During the past many years, beavers have made several different migrations up Little Sewickley Creek, looking for a place to take up residence. The beavers seem to prefer the stretch of creek above the intersection of Fern Hollow Road with Little Sewickley Creek Road. While in residence, their dams change the flow of the stream, causing the water to form ponds behind the dams, thus changing the habitats within the flooded areas. The beavers maintain their dams until their food supply runs low, and then relocate themselves to an area away from Little Sewickley Creek where there is a fresh food supply.
Some people are concerned about changes in the stream associated with the beavers’ activities. For example, what are the effects on the creek since it is no longer free-flowing? Does ponding from the dams cause a rise in the water temperature? If so, does a few degrees increase in temperature affect some fish species so that they can no longer live in a particular section of the stream? Is the flooding behind the dams detrimental to the area? Are property owners not particularly appreciative of the beavers’ handiwork?
Indeed, the stream is not free-flowing in the area where the dams are located. But the habitat change makes it possible for a greater variety of species to find homes there. More wetland habitat (with sedges and rushes) has developed and more reptiles and amphibians find the beaver ponds to be places to breed and hibernate because the water is very slow moving. Recent surveys by biologists from the Western PA Conservancy and staff of Sewickley Heights Borough Park have verified several wood turtle sightings since the beavers arrived in 2012. Bird species, such as wood ducks, which are more specific to wetlands, have also been observed in the area over the past two years.
By slowing the water moving downstream and therefore slowing flooding, dams cause sediment to drop out. After the beavers move on and their dams break down, the sediment begins to move downstream again, but more slowly than prior to dam construction.
Each year for over 40 years, Little Sewickley Creek has been stocked with trout, both native and non-native species. During the past few years, data collected during fish surveys suggest that a wild brown trout population is reproducing naturally in both the main stem of Little Sewickley Creek and in the Fern Hollow (southern) branch. The annual surveys have identified wild brown young trout living in the colder Fern Hollow branch while there have been virtually no wild or native young trout found in the warmer, northern branch coming from Audubon Road and Magee Road Extension.
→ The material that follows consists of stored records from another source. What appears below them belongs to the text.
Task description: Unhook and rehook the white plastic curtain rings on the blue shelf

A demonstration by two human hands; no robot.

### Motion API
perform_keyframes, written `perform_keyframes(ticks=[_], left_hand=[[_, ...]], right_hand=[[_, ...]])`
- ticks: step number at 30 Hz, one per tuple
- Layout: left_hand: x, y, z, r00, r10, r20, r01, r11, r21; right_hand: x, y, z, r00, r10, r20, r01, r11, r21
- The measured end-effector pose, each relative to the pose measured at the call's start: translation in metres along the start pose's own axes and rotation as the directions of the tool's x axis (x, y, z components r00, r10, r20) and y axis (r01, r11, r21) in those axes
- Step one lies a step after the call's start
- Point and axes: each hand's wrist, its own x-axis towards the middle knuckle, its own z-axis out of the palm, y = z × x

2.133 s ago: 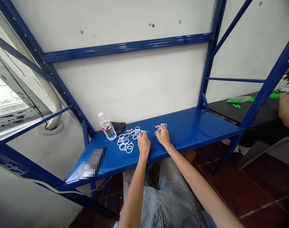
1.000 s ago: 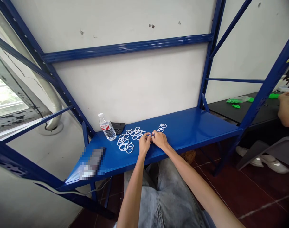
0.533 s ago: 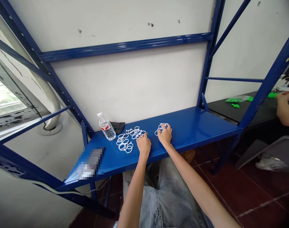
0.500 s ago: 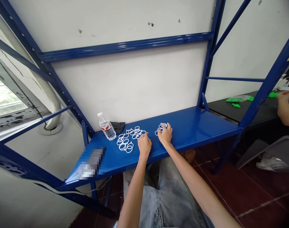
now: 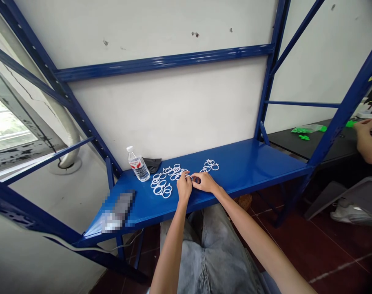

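Observation:
My left hand (image 5: 184,187) and my right hand (image 5: 205,182) meet close together over the front half of the blue shelf. Between their fingertips is a white ring (image 5: 189,178), partly hidden, with the fingers of both hands closed on it. It looks like a plastic curtain ring. A loose pile of similar white rings (image 5: 161,183) lies just left of my left hand, and its right end reaches behind those fingers. Beyond my right hand sits a smaller group of white rings (image 5: 209,164), partly covered by the hand.
A water bottle (image 5: 138,164) stands at the back left of the blue shelf (image 5: 250,163), beside a black pouch (image 5: 153,164). A blurred dark object (image 5: 120,208) lies at the left end. Blue posts frame both sides. At right, another person's hand (image 5: 366,130) is over a black table (image 5: 335,141) with green pieces.
My right hand has left the smaller ring group and moved left to my left hand. A ring now shows between both hands' fingertips.

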Motion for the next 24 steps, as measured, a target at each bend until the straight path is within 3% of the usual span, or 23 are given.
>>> perform_keyframes(ticks=[4,10,17,24], left_hand=[[0.000,0.001,0.001,0.999,0.024,0.046,-0.025,0.999,0.028],[-0.001,0.002,0.001,0.990,0.059,0.128,-0.081,0.983,0.167],[-0.004,0.008,0.008,0.976,0.070,0.204,-0.141,0.924,0.356],[-0.003,0.010,0.005,0.971,0.110,0.211,-0.177,0.927,0.331]], right_hand=[[0.002,0.003,0.002,0.999,0.041,-0.035,-0.044,0.995,-0.092],[0.005,0.007,0.002,0.994,0.068,-0.086,-0.076,0.993,-0.094],[0.006,-0.001,0.005,0.956,0.260,-0.134,-0.288,0.920,-0.266],[0.006,-0.004,0.007,0.928,0.302,-0.218,-0.350,0.906,-0.237]])
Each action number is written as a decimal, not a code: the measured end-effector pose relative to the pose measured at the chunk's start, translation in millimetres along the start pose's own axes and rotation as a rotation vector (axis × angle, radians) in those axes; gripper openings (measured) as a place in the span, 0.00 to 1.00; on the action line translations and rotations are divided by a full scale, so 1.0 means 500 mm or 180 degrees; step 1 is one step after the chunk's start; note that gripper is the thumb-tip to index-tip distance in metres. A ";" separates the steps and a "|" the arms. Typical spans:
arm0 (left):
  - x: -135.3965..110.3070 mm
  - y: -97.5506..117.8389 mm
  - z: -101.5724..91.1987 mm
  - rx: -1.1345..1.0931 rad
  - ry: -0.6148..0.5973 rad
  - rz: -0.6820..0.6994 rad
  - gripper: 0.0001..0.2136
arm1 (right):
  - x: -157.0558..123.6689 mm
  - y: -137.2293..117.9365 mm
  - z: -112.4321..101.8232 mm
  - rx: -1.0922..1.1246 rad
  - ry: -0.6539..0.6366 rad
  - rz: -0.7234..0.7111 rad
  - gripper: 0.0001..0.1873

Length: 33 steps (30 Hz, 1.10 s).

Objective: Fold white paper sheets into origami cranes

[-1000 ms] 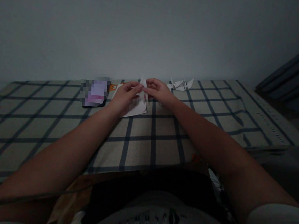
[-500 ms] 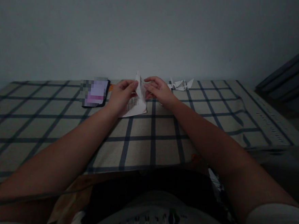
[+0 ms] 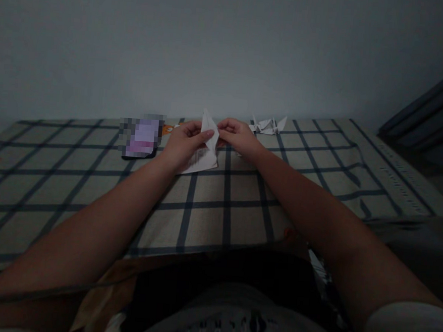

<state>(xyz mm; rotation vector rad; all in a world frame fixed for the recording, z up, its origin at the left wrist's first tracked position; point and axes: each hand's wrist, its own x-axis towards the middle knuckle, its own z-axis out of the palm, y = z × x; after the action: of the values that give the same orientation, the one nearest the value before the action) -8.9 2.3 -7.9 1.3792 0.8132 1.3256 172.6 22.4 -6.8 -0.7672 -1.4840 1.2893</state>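
Between my two hands stands a folded piece of white paper (image 3: 211,121), its pointed tip upward. My left hand (image 3: 187,141) pinches it, the thumb pressed on its near face. From the other side my right hand (image 3: 238,137) grips the paper's right edge between thumb and fingers. Below it, a flat sheet of paper with print (image 3: 202,163) lies on the cloth, partly covered by my left hand. Beyond my right hand sit folded paper cranes (image 3: 269,126), white with pointed ends.
A phone (image 3: 142,139) with a lit, blurred screen lies left of my left hand. The checked tablecloth (image 3: 206,210) covers the table, which meets a plain wall (image 3: 229,50) at the back. Dark fabric folds (image 3: 430,115) hang at the far right.
The folded paper has turned so a broader face shows. My left thumb has moved right across it, and my right fingers have closed onto its edge.
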 end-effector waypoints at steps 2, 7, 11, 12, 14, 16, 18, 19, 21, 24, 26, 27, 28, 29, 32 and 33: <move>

The activities of both man and beavers contribute to the warmer water in the northern branch. Three permanent man-made dams are located upstream from the beaver dams. When dams are built (man-made or beaver-made), trees and shade are eliminated; also, the ponds have a greater surface area than the stream. As a result the lakes and ponds are slightly warmer that the stream itself. The northern branch is not as favorable for trout spawning as the cooler main branch or the cooler Fern Hollow Branch of Little Sewickley Creek. Even after the beavers move on and the vegetation changes again, there will still be some warming effects from the permanent dams.
An important aspect to keep in mind about any stream is that it is continually changing its channel. Those of us who live along Little Sewickley Creek have watched downed trees form temporary dams. The trees stay in place for weeks or years, and then wash downstream during a high water event. We have watched small gravel bars turn into islands and then join with the bank, sometimes changing the channel. Flood waters wash fresh rock and soil material downstream, and uproot trees. There is a dynamic equilibrium within the stream for pools, riffles, bends, straight stretches, which are all dependent on the geology of the watershed, the stream bed and banks.
Certainly the beavers contribute to the ever-changing character of the stream, and they become a part of the ecology of our watershed – – – until they move on.
PostScript 1: It’s interesting to note that we do not require the beavers to go through the permitting process when they find a suitable location in which to build their dams, and they are not arrested for trespass; but any person seeking to remove a dam constructed by the beavers would likely need a permit and definitely would need permission from property owners.
PostScript 2: As indicated above, there are data available from studies done during the past few years by Fern Hollow Nature Center in conjunction with the Western Pennsylvania Conservancy, the Allegheny County Conservation District, and several colleges, which identify the fish and macroinvertebrate species at different locations along Little Sewickley Creek. In addition, temperatures have been recorded along both major tributaries and the main stream. That data will be posted to our website in the near future, and can be used to evaluate the effect of the beaver construction projects.